Nearly four months after the record crypto crash of October 10 wiped out leveraged positions in the market, the industry is still arguing over what actually broke.
That argument turned into a public feud Saturday after OKX founder and CEO Star Xu claimed the crash was neither complicated nor accidental, but the result of irresponsible yield campaigns that pushed traders into leverage loops they didn’t understand.
On October 10, President Trump’s new tariff escalation on China shook macro markets and hit crypto at the worst time. With leverage already built up, the initial decline turned into a wipeout with approximately $19.16 billion in liquidations, including approximately $16 billion from long bets, as forced selling cascaded across all venues.
No complexity. No accidents.
The 10/10 was caused by irresponsible marketing campaigns by certain companies.On October 10, tens of billions of dollars were liquidated. As CEO of OKX, we clearly observed that the microstructure of the crypto market fundamentally changed after that day.… pic.twitter.com/N1VlY4F7rt
– Star (@star_okx) January 31, 2026
Star’s focus was on USDe, a yield-bearing token issued by Ethena. He described USDe as closer to a tokenized hedge fund strategy than a simple stablecoin. It is designed to generate yield through trading and hedging strategies and then return that yield to holders.

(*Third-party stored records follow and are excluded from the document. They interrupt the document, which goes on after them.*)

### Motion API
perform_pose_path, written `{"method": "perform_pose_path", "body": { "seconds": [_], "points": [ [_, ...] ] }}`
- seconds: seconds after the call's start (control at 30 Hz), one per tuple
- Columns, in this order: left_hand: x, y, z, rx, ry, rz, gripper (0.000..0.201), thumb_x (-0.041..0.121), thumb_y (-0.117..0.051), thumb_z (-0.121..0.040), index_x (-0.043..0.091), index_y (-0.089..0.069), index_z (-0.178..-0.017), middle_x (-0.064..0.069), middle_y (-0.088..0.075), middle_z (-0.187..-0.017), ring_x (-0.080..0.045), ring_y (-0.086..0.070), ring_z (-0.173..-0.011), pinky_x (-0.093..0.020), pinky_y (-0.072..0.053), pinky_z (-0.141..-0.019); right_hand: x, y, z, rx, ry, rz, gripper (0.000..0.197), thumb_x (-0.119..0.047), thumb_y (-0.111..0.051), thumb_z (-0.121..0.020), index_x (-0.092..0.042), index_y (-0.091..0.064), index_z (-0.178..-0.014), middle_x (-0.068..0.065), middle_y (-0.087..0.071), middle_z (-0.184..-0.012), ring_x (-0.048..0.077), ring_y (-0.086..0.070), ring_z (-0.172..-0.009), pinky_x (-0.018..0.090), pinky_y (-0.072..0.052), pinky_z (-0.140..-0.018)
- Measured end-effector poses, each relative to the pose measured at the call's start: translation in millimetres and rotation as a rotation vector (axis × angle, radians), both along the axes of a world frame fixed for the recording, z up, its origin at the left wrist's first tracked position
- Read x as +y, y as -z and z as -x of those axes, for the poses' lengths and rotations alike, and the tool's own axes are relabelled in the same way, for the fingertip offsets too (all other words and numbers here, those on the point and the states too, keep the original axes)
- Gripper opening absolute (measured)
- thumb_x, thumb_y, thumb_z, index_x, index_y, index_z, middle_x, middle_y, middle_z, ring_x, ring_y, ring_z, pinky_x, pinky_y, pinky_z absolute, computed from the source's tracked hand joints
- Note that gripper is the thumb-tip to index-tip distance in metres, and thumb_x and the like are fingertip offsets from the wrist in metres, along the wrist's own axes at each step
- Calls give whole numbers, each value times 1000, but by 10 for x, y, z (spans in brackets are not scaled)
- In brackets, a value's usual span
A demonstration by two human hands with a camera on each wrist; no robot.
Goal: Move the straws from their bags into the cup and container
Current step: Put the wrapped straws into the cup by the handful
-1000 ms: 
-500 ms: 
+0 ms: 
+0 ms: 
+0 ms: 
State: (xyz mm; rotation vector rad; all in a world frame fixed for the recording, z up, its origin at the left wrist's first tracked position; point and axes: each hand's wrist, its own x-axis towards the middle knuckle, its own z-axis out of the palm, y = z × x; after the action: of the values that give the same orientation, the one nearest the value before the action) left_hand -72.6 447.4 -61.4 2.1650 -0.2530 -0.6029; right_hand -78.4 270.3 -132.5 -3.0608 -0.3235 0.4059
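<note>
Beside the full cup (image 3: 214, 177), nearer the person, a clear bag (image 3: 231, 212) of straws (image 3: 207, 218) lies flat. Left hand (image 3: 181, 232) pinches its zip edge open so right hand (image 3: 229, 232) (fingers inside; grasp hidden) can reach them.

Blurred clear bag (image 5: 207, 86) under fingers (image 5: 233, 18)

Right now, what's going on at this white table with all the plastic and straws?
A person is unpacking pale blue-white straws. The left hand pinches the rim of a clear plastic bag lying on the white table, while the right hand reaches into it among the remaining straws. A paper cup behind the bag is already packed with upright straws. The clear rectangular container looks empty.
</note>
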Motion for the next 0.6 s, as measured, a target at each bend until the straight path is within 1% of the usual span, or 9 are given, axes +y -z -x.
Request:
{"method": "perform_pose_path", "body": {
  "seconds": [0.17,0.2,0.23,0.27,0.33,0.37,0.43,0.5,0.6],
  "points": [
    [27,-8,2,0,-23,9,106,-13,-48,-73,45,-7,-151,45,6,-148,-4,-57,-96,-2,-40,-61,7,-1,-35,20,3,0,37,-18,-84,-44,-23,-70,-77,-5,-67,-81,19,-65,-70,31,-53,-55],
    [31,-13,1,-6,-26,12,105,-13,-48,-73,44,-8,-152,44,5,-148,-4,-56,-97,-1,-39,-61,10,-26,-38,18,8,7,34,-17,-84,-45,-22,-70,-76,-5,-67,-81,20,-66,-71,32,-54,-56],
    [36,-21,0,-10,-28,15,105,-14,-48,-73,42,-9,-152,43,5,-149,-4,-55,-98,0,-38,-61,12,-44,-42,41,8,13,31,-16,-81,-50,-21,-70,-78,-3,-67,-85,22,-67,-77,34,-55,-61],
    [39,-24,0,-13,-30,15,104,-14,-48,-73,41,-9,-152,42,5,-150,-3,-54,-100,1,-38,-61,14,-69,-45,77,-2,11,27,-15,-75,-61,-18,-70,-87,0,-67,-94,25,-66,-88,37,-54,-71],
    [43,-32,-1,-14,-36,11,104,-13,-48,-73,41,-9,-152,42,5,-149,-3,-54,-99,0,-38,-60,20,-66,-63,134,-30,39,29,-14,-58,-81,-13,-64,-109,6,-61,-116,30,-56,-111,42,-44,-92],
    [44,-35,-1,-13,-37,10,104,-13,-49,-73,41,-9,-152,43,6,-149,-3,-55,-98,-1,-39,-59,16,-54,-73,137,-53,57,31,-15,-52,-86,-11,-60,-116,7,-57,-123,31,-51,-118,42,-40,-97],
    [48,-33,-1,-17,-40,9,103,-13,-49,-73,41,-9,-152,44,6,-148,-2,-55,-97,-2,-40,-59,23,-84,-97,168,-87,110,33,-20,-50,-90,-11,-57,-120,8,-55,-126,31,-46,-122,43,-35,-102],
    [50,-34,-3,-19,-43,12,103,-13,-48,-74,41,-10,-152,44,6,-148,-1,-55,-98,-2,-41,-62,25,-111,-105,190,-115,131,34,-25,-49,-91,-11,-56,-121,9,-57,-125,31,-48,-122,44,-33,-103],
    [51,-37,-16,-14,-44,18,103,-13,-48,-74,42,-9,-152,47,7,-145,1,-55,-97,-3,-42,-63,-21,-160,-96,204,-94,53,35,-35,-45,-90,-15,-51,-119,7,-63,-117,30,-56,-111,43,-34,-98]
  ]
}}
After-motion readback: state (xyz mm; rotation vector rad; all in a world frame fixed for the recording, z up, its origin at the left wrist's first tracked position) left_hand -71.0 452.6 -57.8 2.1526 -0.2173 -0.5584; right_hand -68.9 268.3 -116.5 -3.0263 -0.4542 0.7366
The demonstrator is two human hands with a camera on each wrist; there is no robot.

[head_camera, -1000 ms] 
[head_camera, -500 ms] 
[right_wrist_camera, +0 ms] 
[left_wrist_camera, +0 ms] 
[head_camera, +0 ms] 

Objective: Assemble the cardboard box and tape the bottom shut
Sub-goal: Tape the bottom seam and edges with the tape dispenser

Star argued that the risk began when traders were pushed to treat USDe like cash. In his story, users were encouraged to trade stablecoins for USDe to earn attractive returns, then use USDe as collateral to borrow more stablecoins, convert them back to USDe, and repeat the cycle. The loop created a self-powered leverage machine that made returns appear safer than they were.
When volatility hits, Star said, this structure would not need a significant trigger to unwind. He claimed the stunt helped turn a sale into a wipeout and left lasting damage to exchanges and users.
Star later pushed back against the criticism, saying the sequence of events actually strengthens his argument rather than undermining it.
Bitcoin started falling about 30 minutes before USDe showed tension, he said, confirming that the initial trigger was a broader market shock. Without the leverage loop built around USDe, Star argued, the selloff could have stabilized. Instead, built-in leverage turned a routine drawdown into a cascading liquidation event that was self-perpetuating.
Other market players pushed back against Star’s tweets.
Dragonfly partner Haseeb Qureshi called Star’s story “ridiculous”, saying it attempts to force a clean villain into an event that doesn’t fit a straightforward narrative. He argued that the crash did not unfold like a classic stablecoin explosion that spreads everywhere at once.
If a single symbolic failure had really motivated the day, he said, the stress would have manifested itself widely and in synchrony across all sites.
“The price of USD has diverged ONLY on Binance, it has not diverged on other sites,” he said. “But the liquidation spiral was happening everywhere. So if the USDe depeg didn’t spread across the market, it can’t explain how *every exchange* experienced huge wipeouts.”
With all due respect to Star, this story is frankly ridiculous.
Star is trying to claim that the root cause of the 10/10 was that Binance created an Ethena yield campaign, which caused USDe to become overleveraged by traders looping it onto Binance, which ultimately unraveled due to a small… pic.twitter.com/7YX529JAjN
— Haseeb >|< (@hosseeb) January 31, 2026
Qureshi’s alternative explanation is that the macroeconomic headlines simply spooked an already indebted market. Liquidations began as liquidity rapidly dwindled.
Once this cycle starts, he says, it becomes reflexive. Forced selling drives prices down, which triggers more forced sales, with few natural buyers willing to step in when chaos occurs.
Earlier today, Binance attributed the Oct. 10 flash crash to a selloff driven by high leverage and vanishing liquidity, rejecting claims of a fundamental failure in the trading system, as CoinDesk reported.